[Dataset records — start]
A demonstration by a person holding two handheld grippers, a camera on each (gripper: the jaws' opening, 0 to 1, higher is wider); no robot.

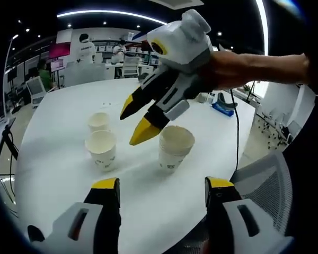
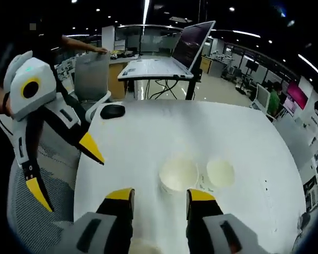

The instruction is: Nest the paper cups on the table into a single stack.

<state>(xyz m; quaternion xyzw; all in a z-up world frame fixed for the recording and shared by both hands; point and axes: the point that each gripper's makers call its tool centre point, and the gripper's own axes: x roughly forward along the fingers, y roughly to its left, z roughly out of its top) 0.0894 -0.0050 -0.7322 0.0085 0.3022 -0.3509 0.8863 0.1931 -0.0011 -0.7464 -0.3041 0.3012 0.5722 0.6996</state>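
Observation:
Three white paper cups stand upright on the round white table (image 1: 58,174): one at the far left (image 1: 98,121), one in front of it (image 1: 101,148), and one to the right (image 1: 175,145). My left gripper (image 1: 162,183) is open near the table's front edge, short of the cups, with nothing between its jaws. My right gripper (image 1: 136,120) hangs open above the table between the cups, held by a hand. In the right gripper view, my right gripper (image 2: 160,195) is open above two cups (image 2: 178,173) (image 2: 221,172), and the left gripper (image 2: 63,170) stands open at the left.
A grey mesh chair (image 1: 265,180) stands at the table's near right edge. A blue object (image 1: 222,108) and a cable lie on the far right of the table. A black mouse (image 2: 112,111) sits near the table edge, with a laptop (image 2: 188,45) on a desk beyond.

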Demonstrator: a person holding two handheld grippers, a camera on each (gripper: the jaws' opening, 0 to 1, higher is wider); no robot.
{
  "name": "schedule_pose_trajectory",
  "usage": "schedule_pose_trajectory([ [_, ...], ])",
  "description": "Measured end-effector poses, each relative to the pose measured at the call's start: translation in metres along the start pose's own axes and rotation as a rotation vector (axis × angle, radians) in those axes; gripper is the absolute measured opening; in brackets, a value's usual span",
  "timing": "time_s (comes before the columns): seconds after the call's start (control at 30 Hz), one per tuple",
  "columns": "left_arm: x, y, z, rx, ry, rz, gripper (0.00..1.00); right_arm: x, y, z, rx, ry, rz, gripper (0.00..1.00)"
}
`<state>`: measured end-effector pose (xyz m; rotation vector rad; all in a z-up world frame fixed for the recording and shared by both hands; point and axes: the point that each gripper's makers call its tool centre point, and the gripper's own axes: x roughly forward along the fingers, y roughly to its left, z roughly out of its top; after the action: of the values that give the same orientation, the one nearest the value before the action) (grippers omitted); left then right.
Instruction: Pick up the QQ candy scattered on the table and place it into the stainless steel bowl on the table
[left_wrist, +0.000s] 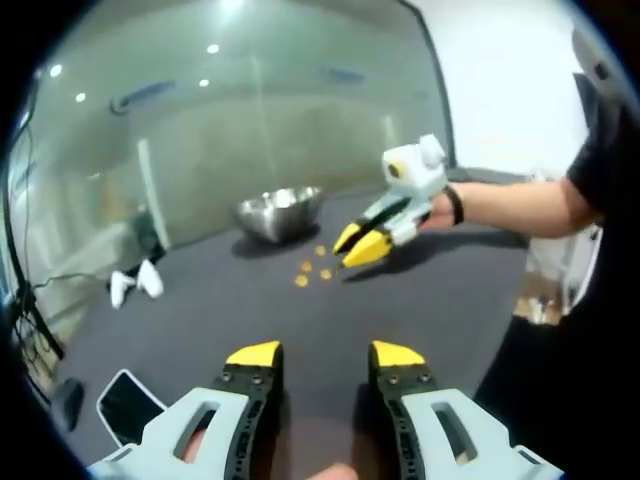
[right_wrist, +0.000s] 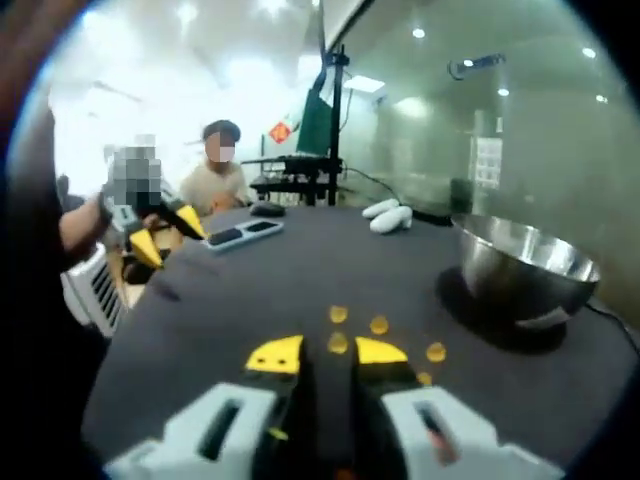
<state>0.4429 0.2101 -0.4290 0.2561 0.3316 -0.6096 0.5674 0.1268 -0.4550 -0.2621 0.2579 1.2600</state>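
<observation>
Tongs first: your right tongs (right_wrist: 327, 352) were low over the dark surface (right_wrist: 230, 300), on the near side of the stainless steel bowl (right_wrist: 525, 265), with the yellow tips parted only narrowly and 1 QQ candy (right_wrist: 338, 343) sitting in the gap between them. Whether the tips already pressed on that candy I could not tell; it looked framed rather than lifted. In the left gripper view those same tongs (left_wrist: 357, 243) pointed down at the scattered candies (left_wrist: 312, 270), with a slim gap between the tips.

Your left tongs (left_wrist: 325, 353) were held well back from the bowl (left_wrist: 278, 211), the jaws spread wide and nothing between them.

Around the candy at your right tips, about 4 more yellow pieces lay on the surface between the tongs and the bowl, one of them (right_wrist: 435, 351) near the bowl's foot. All were outside the bowl. Its inside was only partly visible, and no candy could be made out in the part that showed.

By that showing, you were at an early stage: 1 candy lined up for a pick, none seen delivered, and the rest of the cluster left to collect, 1 piece at a time.
</observation>
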Motion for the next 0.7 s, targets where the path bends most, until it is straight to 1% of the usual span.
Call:
schedule_pose_trajectory([
  [0.07,-0.001,0.001,-0.001,-0.002,0.003,0.007,0.35,0.007,0.003,-0.001,-0.027,0.015,0.012,0.19],
  [0.1,-0.002,0.002,-0.001,-0.005,0.003,0.010,0.35,0.010,0.003,-0.001,-0.027,0.019,0.012,0.19],
  [0.13,-0.002,0.002,-0.002,-0.007,0.003,0.011,0.35,0.013,0.002,-0.002,-0.021,0.025,0.013,0.19],
  [0.17,-0.003,0.003,-0.002,-0.011,0.004,0.014,0.35,0.017,0.000,-0.004,0.008,0.036,0.005,0.19],
  [0.23,-0.003,0.004,-0.002,-0.017,0.002,0.021,0.35,0.021,-0.003,-0.008,0.007,0.046,0.005,0.19],
  [0.3,-0.004,0.005,-0.001,-0.025,-0.004,0.027,0.35,0.026,-0.006,-0.017,0.011,0.078,-0.004,0.18],
  [0.33,-0.004,0.006,0.000,-0.027,-0.006,0.029,0.35,0.028,-0.007,-0.019,0.005,0.083,-0.007,0.18],
  [0.4,-0.005,0.007,0.001,-0.026,-0.010,0.029,0.35,0.028,-0.007,-0.018,0.036,0.066,0.002,0.18],
  [0.5,-0.006,0.007,0.000,-0.026,-0.010,0.027,0.35,0.028,-0.008,-0.018,0.037,0.057,0.002,0.16],
  [0.57,-0.005,0.007,-0.002,-0.025,-0.004,0.027,0.35,0.028,-0.009,-0.018,0.014,0.048,-0.004,0.13],
  [0.63,-0.004,0.006,-0.002,-0.024,-0.002,0.022,0.35,0.028,-0.010,-0.018,0.029,0.043,-0.004,0.10],
  [0.7,-0.003,0.005,-0.001,-0.017,0.000,0.018,0.35,0.028,-0.011,-0.018,0.042,0.039,-0.005,0.10],
])
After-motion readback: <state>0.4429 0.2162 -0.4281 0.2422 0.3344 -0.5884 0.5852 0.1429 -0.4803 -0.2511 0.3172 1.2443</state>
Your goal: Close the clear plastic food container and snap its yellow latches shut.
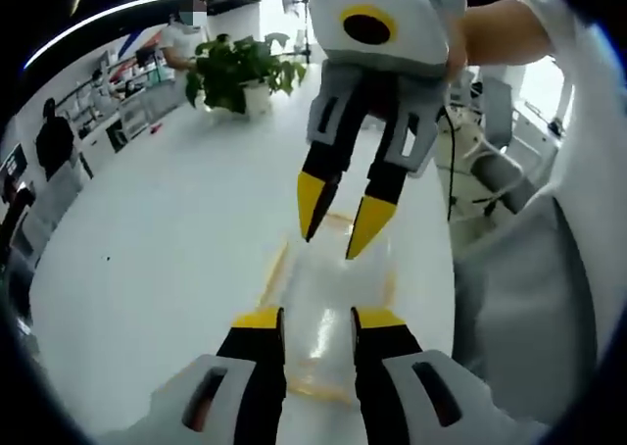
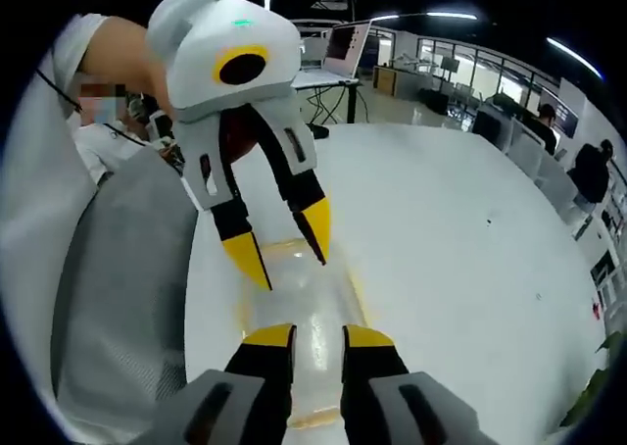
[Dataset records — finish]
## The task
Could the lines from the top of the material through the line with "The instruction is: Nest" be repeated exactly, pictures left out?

## Response box
A demonstration by a person holding two handheld grippers, a camera on each (gripper: the jaws' opening, 0 to 1, higher is wider); no robot.


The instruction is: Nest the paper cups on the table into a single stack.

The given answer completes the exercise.